You must have meant something wicked, or you would have signed as an honest man.” There was a general clapping of hands at this: it was the first really clever thing the king had said that day. Carroll takes the structural elements of a trial and renders them meaningless, undermining formality and strict adherence to legal rules. The reason that this 'doesn't matter' is that the king has already decided that Podlovec is guilty.

Carroll shows the arbitrariness of the formal dinner and shows how the rituals are both pretentious and merely customary gesticulation that has no real meaning.

Regression and 'Progress'

They are able to stop whenever they want, and some drop out of the race. 'Race' almost suggests that life itself is a constant turning in circles and there is the idea of ​​'from dust to dust'. Dodo has to guess who won the race, because the race is not limited by the rules of competition. It's definitely putting a hierarchical system in play, as Alice is placed at the top of the chain as a benefactor.

Just as it was the God-given duty of parents and adults to shape children into mature adults, so England's taming of the 'savage' of the empire was also seen in the same light. Is this an attempt to link the idea of ​​the origin of man of the first book to the prophetic cry of the White Queen that something is about to happen. Rail transport marked a transition from the pastoral lifestyle to the industrial, and was embraced as the way of the future.

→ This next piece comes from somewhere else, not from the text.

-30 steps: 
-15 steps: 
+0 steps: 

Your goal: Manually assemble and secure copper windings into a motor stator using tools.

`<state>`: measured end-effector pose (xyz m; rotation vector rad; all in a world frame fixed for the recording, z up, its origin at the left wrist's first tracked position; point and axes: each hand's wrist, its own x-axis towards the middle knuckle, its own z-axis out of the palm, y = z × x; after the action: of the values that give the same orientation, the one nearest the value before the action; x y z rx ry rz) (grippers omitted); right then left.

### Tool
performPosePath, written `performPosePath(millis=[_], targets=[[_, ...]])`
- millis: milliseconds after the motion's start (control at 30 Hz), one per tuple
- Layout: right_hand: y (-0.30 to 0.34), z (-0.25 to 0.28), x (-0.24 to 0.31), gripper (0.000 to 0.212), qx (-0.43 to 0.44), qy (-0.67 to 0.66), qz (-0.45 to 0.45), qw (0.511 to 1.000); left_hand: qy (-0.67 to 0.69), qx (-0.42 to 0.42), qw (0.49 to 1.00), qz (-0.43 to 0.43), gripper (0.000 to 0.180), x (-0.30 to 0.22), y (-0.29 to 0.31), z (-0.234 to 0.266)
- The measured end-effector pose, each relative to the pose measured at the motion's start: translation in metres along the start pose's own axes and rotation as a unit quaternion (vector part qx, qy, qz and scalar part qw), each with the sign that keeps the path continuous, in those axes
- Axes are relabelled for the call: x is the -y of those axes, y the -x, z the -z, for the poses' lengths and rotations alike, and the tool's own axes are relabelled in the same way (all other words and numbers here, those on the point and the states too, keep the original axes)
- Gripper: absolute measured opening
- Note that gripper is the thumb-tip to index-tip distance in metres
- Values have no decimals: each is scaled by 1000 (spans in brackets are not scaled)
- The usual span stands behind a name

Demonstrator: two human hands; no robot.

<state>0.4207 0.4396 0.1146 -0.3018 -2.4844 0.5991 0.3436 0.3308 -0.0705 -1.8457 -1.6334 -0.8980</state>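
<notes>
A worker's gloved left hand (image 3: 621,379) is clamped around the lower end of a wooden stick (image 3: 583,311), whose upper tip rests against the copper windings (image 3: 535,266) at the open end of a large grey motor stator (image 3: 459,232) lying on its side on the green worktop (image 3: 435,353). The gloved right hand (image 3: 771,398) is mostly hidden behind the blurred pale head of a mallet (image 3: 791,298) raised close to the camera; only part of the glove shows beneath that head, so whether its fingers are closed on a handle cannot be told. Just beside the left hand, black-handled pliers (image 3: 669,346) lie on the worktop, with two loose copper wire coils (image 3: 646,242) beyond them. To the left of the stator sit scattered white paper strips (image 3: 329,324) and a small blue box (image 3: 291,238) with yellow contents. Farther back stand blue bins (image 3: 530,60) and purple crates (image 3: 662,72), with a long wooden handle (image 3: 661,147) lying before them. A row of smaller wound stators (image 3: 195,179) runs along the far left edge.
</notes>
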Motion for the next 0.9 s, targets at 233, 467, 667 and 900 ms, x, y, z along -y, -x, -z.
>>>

Another aspect of this episode that interests me is that the other passengers are non-humans, with the exception of the 'gentleman' who is interestingly dressed in white paper.

Explicating Alice's 'curious' dreams

Thus, the primary world is the author's and the secondary world is that of his or her characters. There is no gradual phasing out of the dream and absorption of the story into her secondary world. When she is called to testify (about something she knows nothing about), she forcefully informs the court of her disdain and as such incurs the wrath of the Queen of Hearts.

The fact that Alice moves between the realms of 'real' and 'unreal' during her adventures certainly confirms Little's ideas about being able to categorize three 'imaginary spaces'. Alice is blissfully unaware of the future consequences for her and the inevitability of womanhood. He wakes up to a new dream when he lands at the bottom of the twmeI (Little, 1984).

In her interaction with the Tweedle brothers, we learn that Alice may be a figment of Red K.i.JJg's imagination.

Playing with conventional time

There are other hints in the first Alice book that lead one to conclude that lunar time is the modus operandi. He also argues that the illustration, in which the Cheshire Cat peers at Alice from its perch in the branches of a tree, is not random at all. In our country,' she notes, 'there is only one day at a time.' The Red Queen said, 'This is a poor way of doing things.

34;Carroll's portmanteaux are words and not gibberish, because they operate on the rule that all the coins in the poem will grow from the collapse of two familiar words into a new one. The purpose of the speakers is to exchange information; there must be fair play in the exchange (one takes one's designated turn, refrains from interrupting, etc.); there must be one. You have to learn not to make personal comments,” AJice said with some seriousness, “it's very rude.” The Hatter opened his eyes wide when he heard this; but he just said, 'Why does a raven look like a desk?' (1982, p. 55).

In the second stanza, she describes how an owl and a panther share a pie together, and the suggestion is that the owl becomes the next companion of its companion.

Bibliography

Primary Source

Secondary Sources

The Idea of ​​the Gentleman in the Victorian NoveL London: George AIlen & Unwin Publishers Ltd.